In the data below, find each line that contains the word "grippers" and copy it.

Extracted data entries
——

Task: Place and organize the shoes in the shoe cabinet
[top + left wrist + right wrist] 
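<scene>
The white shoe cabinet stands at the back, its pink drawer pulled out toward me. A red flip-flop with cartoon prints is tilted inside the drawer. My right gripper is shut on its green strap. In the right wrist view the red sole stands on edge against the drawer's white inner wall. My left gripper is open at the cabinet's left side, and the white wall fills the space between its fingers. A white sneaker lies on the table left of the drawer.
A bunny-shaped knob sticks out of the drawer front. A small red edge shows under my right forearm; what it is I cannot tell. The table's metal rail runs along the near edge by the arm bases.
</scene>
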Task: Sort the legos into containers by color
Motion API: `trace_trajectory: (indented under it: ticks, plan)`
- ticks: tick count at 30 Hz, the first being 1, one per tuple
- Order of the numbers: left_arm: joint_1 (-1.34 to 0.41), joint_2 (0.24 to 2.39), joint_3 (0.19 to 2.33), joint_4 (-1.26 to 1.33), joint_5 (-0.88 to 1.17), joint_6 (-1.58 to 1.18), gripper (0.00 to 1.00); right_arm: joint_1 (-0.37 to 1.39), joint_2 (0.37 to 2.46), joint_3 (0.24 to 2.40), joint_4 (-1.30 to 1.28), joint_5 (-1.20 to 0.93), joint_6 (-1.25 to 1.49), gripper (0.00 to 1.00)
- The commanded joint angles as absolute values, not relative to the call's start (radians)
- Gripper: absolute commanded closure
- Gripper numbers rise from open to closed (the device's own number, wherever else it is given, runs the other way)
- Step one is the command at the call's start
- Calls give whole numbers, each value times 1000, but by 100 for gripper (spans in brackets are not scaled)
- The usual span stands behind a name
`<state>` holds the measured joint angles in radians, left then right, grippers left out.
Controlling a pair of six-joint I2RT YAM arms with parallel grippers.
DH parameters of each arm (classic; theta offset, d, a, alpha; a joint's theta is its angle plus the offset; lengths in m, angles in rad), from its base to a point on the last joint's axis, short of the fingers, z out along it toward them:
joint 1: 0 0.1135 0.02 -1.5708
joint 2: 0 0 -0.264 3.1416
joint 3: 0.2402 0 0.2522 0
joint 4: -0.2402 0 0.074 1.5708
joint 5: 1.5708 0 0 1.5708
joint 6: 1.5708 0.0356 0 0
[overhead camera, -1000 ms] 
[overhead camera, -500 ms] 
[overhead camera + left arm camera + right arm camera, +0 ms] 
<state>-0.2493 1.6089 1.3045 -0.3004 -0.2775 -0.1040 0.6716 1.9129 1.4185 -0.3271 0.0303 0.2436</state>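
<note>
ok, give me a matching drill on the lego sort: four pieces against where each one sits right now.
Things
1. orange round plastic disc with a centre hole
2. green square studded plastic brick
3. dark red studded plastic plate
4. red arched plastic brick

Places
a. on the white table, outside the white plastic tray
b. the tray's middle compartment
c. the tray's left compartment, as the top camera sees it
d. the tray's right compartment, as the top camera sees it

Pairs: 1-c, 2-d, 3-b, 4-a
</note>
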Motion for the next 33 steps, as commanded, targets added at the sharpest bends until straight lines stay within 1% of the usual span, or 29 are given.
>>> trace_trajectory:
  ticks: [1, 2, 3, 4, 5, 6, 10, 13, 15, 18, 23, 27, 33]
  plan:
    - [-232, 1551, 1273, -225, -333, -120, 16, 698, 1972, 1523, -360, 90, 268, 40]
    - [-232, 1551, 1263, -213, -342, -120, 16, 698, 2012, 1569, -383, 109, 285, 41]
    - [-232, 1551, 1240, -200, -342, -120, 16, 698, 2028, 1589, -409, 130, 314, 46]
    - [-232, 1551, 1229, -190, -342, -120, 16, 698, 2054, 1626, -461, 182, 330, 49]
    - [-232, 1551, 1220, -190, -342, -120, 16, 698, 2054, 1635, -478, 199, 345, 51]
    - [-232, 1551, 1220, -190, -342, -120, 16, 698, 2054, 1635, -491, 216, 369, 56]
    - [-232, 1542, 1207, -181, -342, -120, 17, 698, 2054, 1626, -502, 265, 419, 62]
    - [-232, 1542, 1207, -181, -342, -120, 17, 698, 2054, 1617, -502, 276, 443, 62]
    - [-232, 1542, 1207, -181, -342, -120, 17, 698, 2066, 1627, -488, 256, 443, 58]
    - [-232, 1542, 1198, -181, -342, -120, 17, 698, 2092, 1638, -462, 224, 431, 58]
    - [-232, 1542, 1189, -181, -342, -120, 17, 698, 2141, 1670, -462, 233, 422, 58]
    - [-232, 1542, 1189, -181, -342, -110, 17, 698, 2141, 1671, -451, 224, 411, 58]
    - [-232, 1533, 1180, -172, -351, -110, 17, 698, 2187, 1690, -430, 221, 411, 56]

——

- [Exercise output]
`<state>` holds the measured joint angles in radians, left then right, grippers left out.
Controlling a pair of six-joint I2RT YAM arms with parallel grippers.

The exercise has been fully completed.